Code 21
by Wes Wightman


---She whizzed out the automatic doors on her shopping cart “fireman style” into the parking lot. The cart loaded with cases of canned beer and plastic wrapped cuts of cow meat. A little boy is sitting in the upper portion of the basket. Weeeeeeee Mommy- go!
---The getaway was nearly complete as she used her foot to slow the cart at the trunk of her older white Hyundai.
---A man screams - CODE TWENTY-ONE! CODE TWENTY-ONE!
---The store code for absconding with a cart of unpaid grocery items.
---Employees stream out of the store into the parking lot and rush to the woman, her cart, and scared child. A modified golf cart with flashing lights appears out of thin air. Her goods are seized. She is forcibly encouraged to return to the inside of the store. She pleads. Excuses and false explanations - she feigns ignorance. So much confusion. Everything is fast-forward.
---The boy may have fallen to the ground dead and been carried away by elves or quietly coaxed behind the swinging vinyl doors of the meat department and prepared into 99 cent ground chuck. He was gone. Mommy obviously really needed beef and beer.
---Earlier that day she woke slightly depressed and tried to slog through another day of life while she piped a constant stream of cartoon videotapes into the tender brain of the boy to keep him placated.
---For breakfast it was ramen, for lunch it was saltines and desperation, for supper - dreams of maybe earning her son a daddy and a man to pay the rent who does not like to hit.
---Later- 3 dollars in hand to buy more ramen and a quart of whole milk became an opportunity in a busy store for beer to numb and meat to nourish, with some fruit snacks and candy to say I love you to a lost boy. It was blurry. She had walked by the automatic doors three times with the cart half-full, and no one even looked. She knew all she had to do was take a few more steps, while looking nonchalant and distracted by a whiny kid and she was out. She would be free, and they could dine.

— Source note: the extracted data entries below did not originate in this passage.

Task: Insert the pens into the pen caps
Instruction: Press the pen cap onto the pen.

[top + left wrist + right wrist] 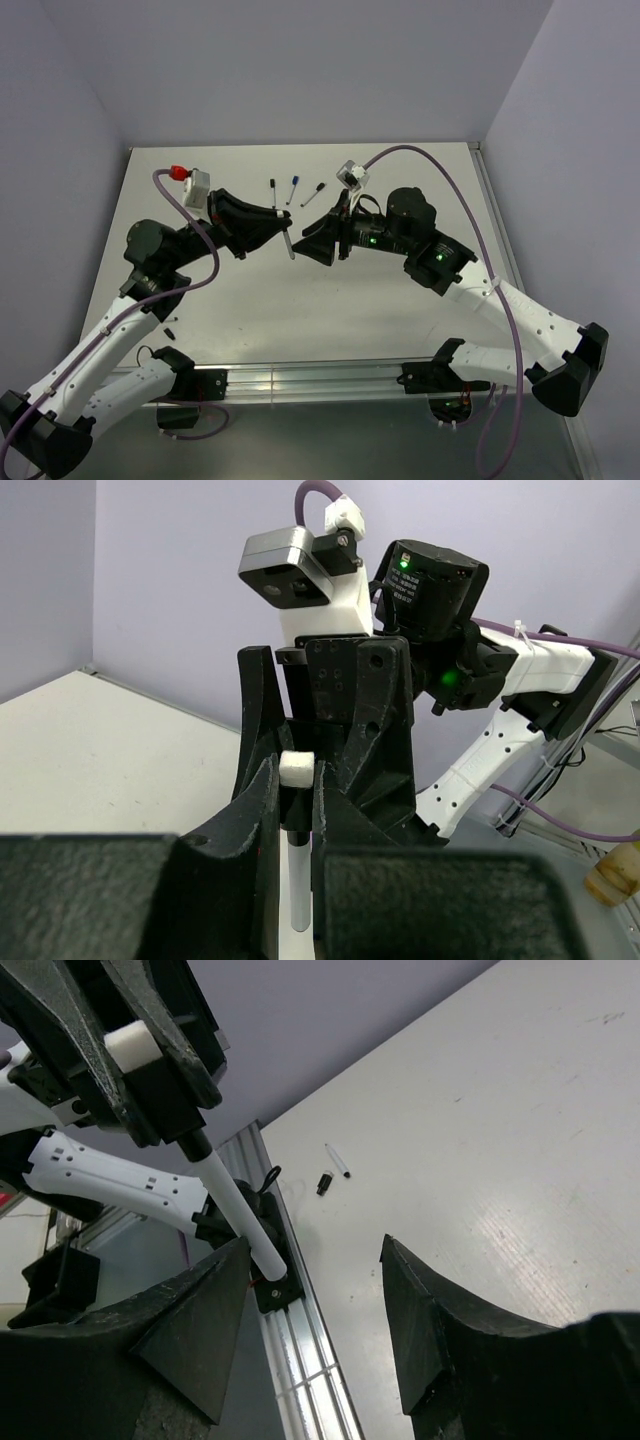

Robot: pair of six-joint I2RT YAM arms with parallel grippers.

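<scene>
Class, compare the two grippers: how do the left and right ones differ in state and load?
The left gripper is shut on a pen; the right gripper stands open and empty. The left gripper's fingers sit close together; the right gripper's are spread wide. Both are black, two-fingered and raised above the table, facing each other.

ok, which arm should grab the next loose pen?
Right. The right end effector is open and empty, while the left end effector is shut on a pen. The loose pens lie just beyond both, so reach hardly separates the arms.
</scene>
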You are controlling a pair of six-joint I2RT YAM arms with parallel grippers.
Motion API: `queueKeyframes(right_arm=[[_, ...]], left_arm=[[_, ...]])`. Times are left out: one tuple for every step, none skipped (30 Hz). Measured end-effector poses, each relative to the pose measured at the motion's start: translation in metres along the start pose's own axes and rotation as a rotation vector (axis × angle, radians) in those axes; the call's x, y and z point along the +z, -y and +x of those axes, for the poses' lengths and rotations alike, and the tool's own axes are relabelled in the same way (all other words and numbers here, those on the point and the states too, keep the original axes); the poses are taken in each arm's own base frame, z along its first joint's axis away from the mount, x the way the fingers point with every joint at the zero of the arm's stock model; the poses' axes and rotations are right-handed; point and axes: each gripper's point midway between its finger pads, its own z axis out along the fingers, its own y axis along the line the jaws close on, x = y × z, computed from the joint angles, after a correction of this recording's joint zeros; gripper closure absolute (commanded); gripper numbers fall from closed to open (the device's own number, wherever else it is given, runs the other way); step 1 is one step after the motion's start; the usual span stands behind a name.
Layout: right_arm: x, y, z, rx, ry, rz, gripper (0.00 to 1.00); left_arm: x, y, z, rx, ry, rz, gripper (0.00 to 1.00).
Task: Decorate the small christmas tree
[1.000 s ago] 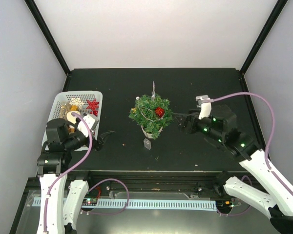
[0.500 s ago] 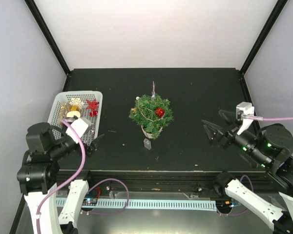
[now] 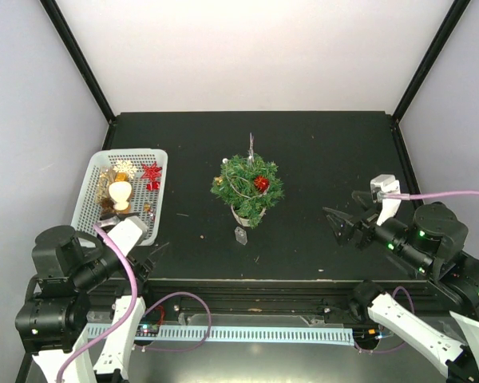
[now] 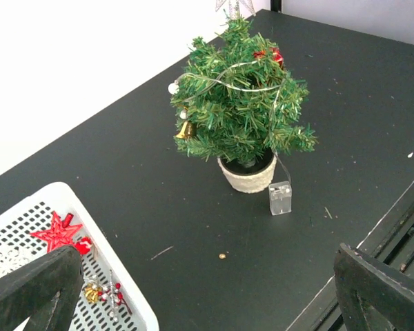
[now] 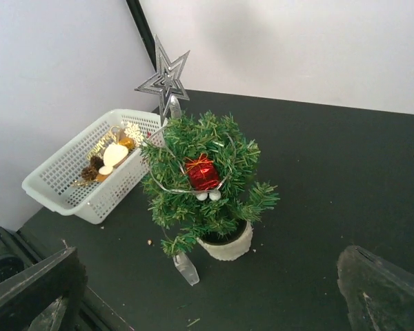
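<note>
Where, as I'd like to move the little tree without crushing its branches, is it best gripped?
By the cream pot, low and from the side, jaws level with the table: bushy branches overhang it and a star tops the tree, so coming from above looks blocked. Avoid the clear box at its near side.

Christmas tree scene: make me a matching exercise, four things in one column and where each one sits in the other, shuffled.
Things:
1. silver star
2. red gift box
3. clear plastic box
4. red star

Places:
A. in the white basket
B. on the table beside the pot
C. at the very top of the tree
D. hanging among the branches

Pairs: 1-C, 2-D, 3-B, 4-A
</note>
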Motion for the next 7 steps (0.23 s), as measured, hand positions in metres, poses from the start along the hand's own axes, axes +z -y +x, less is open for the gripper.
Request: queueKeyframes(right_arm=[[0.0001, 0.0003, 0.0010, 0.000, -0.004, 0.001, 0.00], [0.0001, 0.0006, 0.0014, 0.000, -0.006, 0.003, 0.00], [0.0000, 0.0007, 0.0015, 0.000, -0.005, 0.003, 0.00], [0.0000, 0.0008, 0.0017, 0.000, -0.007, 0.004, 0.00], [0.0000, 0.0010, 0.0021, 0.000, -0.008, 0.004, 0.00], [0.0000, 0.0013, 0.0027, 0.001, -0.010, 0.006, 0.00], [0.0000, 0.0015, 0.0031, 0.001, -0.012, 0.007, 0.00]], left_arm=[[0.0000, 0.0006, 0.0007, -0.002, -0.003, 0.002, 0.01], [0.0000, 0.0011, 0.0013, -0.005, -0.005, 0.005, 0.01], [0.0000, 0.0014, 0.0017, -0.006, -0.006, 0.006, 0.01], [-0.0001, 0.0020, 0.0020, -0.008, -0.007, 0.008, 0.01], [-0.0001, 0.0021, 0.0019, -0.008, -0.006, 0.009, 0.01], [-0.0001, 0.0024, 0.0018, -0.008, -0.005, 0.011, 0.01], [-0.0001, 0.0026, 0.0017, -0.008, -0.005, 0.012, 0.01]])
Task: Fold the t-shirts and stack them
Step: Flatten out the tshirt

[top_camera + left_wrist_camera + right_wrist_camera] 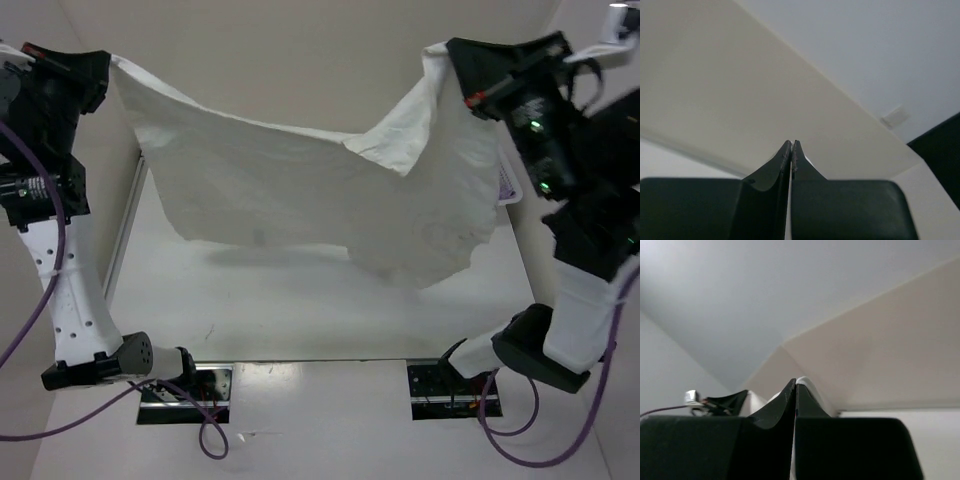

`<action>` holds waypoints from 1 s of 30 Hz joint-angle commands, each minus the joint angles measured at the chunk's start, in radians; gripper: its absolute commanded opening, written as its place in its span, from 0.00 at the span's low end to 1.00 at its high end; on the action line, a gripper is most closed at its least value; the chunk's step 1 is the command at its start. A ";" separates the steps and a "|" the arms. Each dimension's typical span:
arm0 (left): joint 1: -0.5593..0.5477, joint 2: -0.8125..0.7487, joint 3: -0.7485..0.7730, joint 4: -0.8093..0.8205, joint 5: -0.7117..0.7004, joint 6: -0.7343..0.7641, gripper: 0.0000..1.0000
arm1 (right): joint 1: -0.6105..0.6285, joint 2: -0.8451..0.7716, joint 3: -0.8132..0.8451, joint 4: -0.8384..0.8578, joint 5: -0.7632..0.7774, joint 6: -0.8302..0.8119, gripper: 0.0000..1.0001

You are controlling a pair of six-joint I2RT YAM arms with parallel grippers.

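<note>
**White shirt aloft, hanging uneven**

Table lies below the landing spot. The white t-shirt hangs in the air above it, strung between both arms. It sags mid-span, and the right side is bunched with a flap doubled over. Laid down like this, it would likely crease crooked.

Left gripper and right gripper are each pressed together on a thin top corner. With so little cloth in the bite, a sharp tug could slip one free.

Back wall stands close behind. A white-and-purple sliver shows past the shirt's right edge, too little to identify.
</note>
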 commanded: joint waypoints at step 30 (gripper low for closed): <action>0.090 0.267 -0.081 0.261 0.121 -0.035 0.00 | -0.649 0.387 -0.248 0.216 -0.794 0.228 0.00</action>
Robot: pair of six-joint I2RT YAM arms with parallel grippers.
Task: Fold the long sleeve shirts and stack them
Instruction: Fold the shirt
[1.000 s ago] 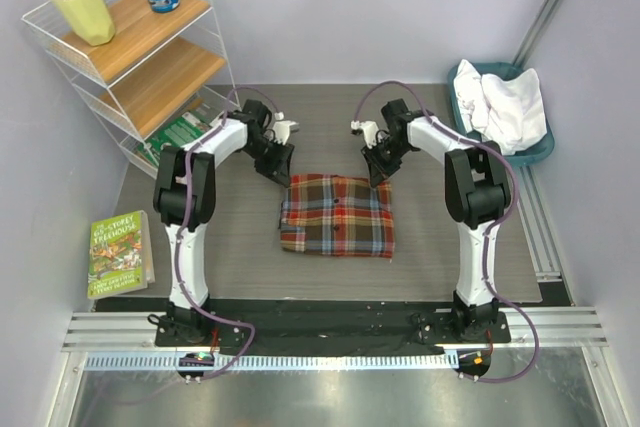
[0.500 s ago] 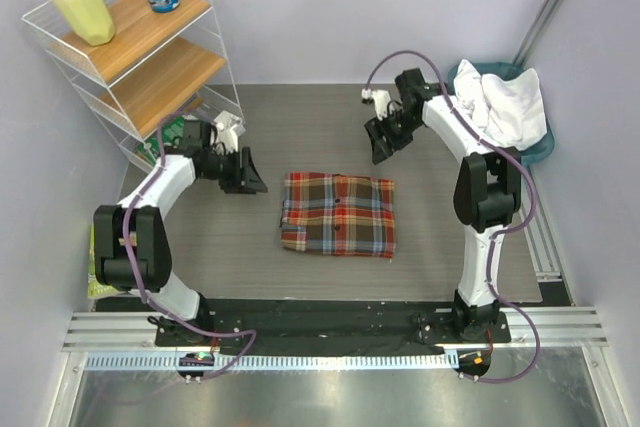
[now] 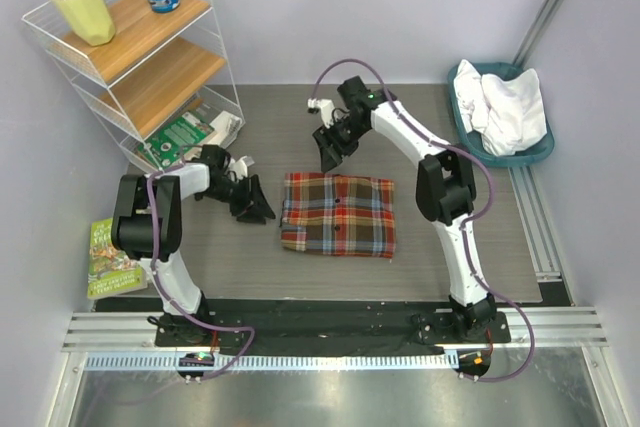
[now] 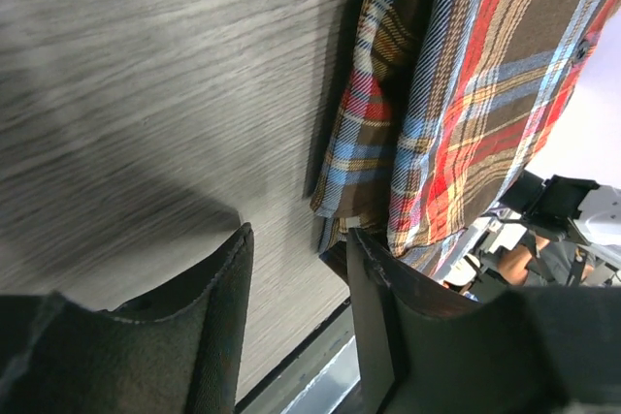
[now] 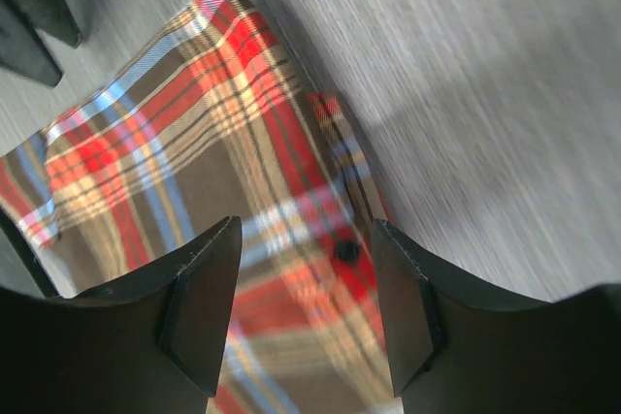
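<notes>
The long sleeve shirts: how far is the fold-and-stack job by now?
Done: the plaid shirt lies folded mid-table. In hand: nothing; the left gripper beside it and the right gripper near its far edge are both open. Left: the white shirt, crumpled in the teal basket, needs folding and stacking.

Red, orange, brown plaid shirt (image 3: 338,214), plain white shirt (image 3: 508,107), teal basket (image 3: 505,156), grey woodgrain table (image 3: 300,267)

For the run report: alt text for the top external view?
A folded plaid shirt lies at centre, both grippers open and empty: left gripper beside its left edge, right gripper near its far left corner. A crumpled white shirt sits in a teal basket at far right.
</notes>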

---She really didn’t even know how it got this far. Never that good in high school academics, she still had all the promise and hope of anyone. Dad was in the house, he worked a good welding job. Mom was ironically a supermarket checker back home in Ohio.
---Cheerleader, boyfriends, a used car at 16. Life should have been so standard and predictable - good even. Instead, pregnant from a liar at 18, and an impulsive and isolating move to Oregon, a lack of education, loneliness and no job skills.
---Now 21 with poor dental health and hungry with a kid. Meat sounded so good. So normal. She knew stealing was wrong but to steal a moment or a meal of normalcy, when everyone else was sitting down and eating meat and rice pilaf and scoops of ice cream did not seem wrong at all, it seemed fair.
---They pulled her behind closed doors. She was not embarrassed that nearly 100 people saw her lowest moment; yet she was mortified that it was her living this moment, that her previous 21 years of life as a person had took her to this point and dropped her off - face down tears running, son missing, alone with police en-route.
---Smug victory on the faces of grocery management and murmurs of how the maximum extent of the law would be pursued. In this, buried deep under the tears and loud talking and police arrival and handcuffs and foster care agencies - her tummy growled.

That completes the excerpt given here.